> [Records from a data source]
=== Begin Enclosure ===
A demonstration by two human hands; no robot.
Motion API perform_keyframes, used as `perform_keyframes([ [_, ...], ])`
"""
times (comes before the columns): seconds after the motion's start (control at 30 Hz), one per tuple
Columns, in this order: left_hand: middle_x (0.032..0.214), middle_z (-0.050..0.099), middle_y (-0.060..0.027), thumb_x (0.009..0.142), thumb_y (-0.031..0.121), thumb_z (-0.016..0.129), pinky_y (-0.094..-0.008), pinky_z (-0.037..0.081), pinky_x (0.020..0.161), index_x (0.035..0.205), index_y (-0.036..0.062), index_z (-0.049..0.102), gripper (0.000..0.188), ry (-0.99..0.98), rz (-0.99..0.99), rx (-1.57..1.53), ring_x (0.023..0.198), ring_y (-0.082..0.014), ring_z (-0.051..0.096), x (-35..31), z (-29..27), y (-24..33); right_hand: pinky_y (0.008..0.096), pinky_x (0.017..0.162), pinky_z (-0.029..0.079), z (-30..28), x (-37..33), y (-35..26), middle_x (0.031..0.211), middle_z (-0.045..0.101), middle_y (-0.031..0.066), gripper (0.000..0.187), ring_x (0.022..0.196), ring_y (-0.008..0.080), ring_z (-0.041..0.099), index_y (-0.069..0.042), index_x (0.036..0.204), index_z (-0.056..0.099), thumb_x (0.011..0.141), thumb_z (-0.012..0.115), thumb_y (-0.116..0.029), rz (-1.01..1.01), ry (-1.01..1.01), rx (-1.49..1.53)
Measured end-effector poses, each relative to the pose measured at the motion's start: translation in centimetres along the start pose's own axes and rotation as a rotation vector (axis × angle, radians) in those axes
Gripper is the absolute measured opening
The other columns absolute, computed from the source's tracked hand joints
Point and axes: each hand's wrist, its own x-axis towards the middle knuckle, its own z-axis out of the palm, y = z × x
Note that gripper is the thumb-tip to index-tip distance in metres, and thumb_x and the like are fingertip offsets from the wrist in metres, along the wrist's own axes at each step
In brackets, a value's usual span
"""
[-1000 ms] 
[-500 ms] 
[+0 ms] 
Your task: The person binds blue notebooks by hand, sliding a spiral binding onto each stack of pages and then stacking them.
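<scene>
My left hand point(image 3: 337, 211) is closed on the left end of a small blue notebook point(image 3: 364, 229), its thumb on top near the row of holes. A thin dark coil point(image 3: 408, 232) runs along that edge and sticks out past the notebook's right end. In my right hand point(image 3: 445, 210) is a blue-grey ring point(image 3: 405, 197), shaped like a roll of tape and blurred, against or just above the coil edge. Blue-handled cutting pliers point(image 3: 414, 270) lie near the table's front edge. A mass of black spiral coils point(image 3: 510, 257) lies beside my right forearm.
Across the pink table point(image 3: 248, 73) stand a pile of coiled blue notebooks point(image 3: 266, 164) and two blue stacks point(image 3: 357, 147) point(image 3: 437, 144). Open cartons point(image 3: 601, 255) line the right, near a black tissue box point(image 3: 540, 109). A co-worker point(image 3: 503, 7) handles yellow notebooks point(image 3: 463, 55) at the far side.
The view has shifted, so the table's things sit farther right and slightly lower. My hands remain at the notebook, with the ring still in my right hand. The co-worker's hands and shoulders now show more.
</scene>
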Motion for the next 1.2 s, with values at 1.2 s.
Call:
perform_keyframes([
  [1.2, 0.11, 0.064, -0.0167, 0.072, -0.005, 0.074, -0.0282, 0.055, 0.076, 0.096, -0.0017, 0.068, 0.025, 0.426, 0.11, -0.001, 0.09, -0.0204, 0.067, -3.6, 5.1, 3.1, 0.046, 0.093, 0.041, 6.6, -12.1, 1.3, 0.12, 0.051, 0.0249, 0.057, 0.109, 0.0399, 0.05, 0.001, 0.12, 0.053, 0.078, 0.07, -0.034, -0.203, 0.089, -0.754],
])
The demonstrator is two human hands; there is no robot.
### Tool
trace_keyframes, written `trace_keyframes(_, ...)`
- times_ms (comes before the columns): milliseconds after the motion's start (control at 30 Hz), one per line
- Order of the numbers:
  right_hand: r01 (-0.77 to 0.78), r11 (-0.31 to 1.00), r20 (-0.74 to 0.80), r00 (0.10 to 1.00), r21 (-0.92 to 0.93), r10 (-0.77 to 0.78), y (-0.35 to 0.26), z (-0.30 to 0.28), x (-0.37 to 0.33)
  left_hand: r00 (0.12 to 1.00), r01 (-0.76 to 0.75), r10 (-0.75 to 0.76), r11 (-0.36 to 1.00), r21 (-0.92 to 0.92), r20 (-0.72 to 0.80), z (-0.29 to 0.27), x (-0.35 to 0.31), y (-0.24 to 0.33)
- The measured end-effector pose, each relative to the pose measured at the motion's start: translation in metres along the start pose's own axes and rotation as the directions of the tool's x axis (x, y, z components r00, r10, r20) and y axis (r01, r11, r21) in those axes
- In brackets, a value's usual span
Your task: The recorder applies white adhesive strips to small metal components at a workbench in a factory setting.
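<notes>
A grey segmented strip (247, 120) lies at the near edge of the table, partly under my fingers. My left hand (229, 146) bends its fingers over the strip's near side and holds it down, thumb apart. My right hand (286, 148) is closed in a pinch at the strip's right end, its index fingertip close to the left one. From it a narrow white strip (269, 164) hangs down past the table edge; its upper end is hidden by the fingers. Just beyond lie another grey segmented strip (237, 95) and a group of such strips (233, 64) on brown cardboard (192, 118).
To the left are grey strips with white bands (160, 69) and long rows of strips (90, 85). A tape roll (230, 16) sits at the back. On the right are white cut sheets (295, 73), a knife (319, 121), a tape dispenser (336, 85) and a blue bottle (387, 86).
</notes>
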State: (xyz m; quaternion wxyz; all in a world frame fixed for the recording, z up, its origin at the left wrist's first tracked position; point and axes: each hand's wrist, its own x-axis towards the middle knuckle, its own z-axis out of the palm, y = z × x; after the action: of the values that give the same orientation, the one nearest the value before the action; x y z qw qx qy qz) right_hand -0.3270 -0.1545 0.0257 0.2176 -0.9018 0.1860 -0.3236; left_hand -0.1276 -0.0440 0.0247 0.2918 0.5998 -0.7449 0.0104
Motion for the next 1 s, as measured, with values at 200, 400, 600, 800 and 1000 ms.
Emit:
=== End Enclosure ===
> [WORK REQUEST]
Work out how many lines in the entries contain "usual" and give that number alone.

> [SOLUTION]
2